You are viewing a plain text version of this content. The canonical link for it is here.
Posted to solr-dev@lucene.apache.org by "Aleksander M. Stensby" <al...@integrasco.no> on 2008/12/29 15:50:11 UTC

Some "best practices" and questions

I'm not sure if this is the place to ask, so please feel free to correct  
me if I'm completely wrong.

I've been using Lucene for about three years or so now, and Solr for about  
6 months or so. I really love what you guys are doing for the community  
and I would like to help in whatever way I can.
I asked on the solr list about maybe it would be nice to have SolrJ  
support for handling the term vector component responses in a similar  
fashion to how facets are treated today, and thought that I could help by  
adding this functionality. Since I'm new to contributing (yes I have read  
the wiki etc, so I know the basics), but I just wanted to ask a few things:

- Regarding naming conventions, do you always use the _privateVariable vs.  
parameterVariable naming?
- When testing, I figured that I would add my tests to the  
SolrExampleTests.java class, so that I can run them against embedded solr,  
jetty etc etc. Is that the correct approach?
- Specifically for my contribution, dealing with the term vector response  
handler, is it okay to use something like:
  query.set(CommonParams.QT, "tvrh");
  in the test? or is this bad? i just figured that you dont want such  
parameters forced into the SolrQuery class... or? What do you all suggest?  
for highlighting and facets its straigtforward since you don't need to set  
any QT, and you can just say solrQuery.setHighlight(true); etc. But i  
guess it might be bad to force the handler into the SolrQuery class, if  
someone decides to not register the handler in their solrconfig.xml... Any  
thoughts here?

And how "done" should my patch be before i add it to jira?
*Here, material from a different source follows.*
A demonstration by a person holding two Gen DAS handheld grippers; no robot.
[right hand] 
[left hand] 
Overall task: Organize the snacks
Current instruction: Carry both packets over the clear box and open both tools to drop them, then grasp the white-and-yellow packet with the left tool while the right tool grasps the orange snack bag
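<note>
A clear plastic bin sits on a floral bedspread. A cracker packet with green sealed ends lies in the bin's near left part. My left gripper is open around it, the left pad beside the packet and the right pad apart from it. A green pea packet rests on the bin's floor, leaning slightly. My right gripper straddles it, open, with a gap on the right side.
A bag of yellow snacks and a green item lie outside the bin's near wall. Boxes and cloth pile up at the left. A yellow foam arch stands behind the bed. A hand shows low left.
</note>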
Thanks, and sorry for all the "newbie" questions...

Best regards,
  Aleksander


-- 
Aleksander M. Stensby
Senior software developer
Integrasco A/S
www.integrasco.no

Please consider the environment before printing all or any of this e-mail

Re: Some "best practices" and questions

Posted by "Aleksander M. Stensby" <al...@integrasco.no>.
Thanks Grant!

On Mon, 29 Dec 2008 22:05:04 +0100, Grant Ingersoll <gs...@apache.org>  
wrote:

>
> On Dec 29, 2008, at 9:50 AM, Aleksander M. Stensby wrote:
>
>> I'm not sure if this is the place to ask, so please feel free to  
>> correct me if I'm completely wrong.
>>
>> I've been using Lucene for about three years or so now, and Solr for  
>> about 6 months or so. I really love what you guys are doing for the  
>> community and I would like to help in whatever way I can.
>> I asked on the solr list about maybe it would be nice to have SolrJ  
>> support for handling the term vector component responses in a similar  
>> fashion to how facets are treated today, and thought that I could help  
>> by adding this functionality. Since I'm new to contributing (yes I have  
>> read the wiki etc, so I know the basics), but I just wanted to ask a  
>> few things:
>>
>> - Regarding naming conventions, do you always use the _privateVariable  
>> vs. parameterVariable naming?
>
> I would say we generally prefer the Java conventions, which I believe  
> means the latter: privateVariable, parameterVariable.  I personally  
> don't like the _ prefix, but we aren't that much of sticklers over it.
>

Okay, I'm not used to the _ prefix either, but asked since the existing  
code in one of the classes I was changing used this convention.

>>
>> - When testing, I figured that I would add my tests to the  
>> SolrExampleTests.java class, so that I can run them against embedded  
>> solr, jetty etc etc. Is that the correct approach?
>
> Not sure why a unit test would need Jetty.  All you need to check, IMO,  
> is that the new methods create valid objects given valid inputs, and  
> also properly handle when no term vector info is present.  Otherwise,  
> you are testing all the serialization, etc.  Personally, I really don't  
> like the fact that our core tests have a dependency on the example  
> configuration.  I know the tests are useful, just don't think they  
> belong in the core.
>
> SolrQueryTest may be more appropriate, but feel free to add your own  
> standalone test.
>

I did not write any jetty based test, but was referring to the existing  
tests for SolrJ. I just looked at the existing tests, thats why I asked.  
I'll see if I can add a test to the SolrQueryTest then, though that class  
seem to only check that the correct parameters get set, and does not check  
any mocked response...

>>
>> - Specifically for my contribution, dealing with the term vector  
>> response handler,
>
> The TVRH is just an example of the use of the TermVectorComponent.  It  
> is intended that one would configure the TermVectorComponent on their  
> own ReqHandler, so as not to have to make an extra call to Solr.
>

I understand (but again based my question on the jetty / embedded driven  
unit tests which use the example configuration).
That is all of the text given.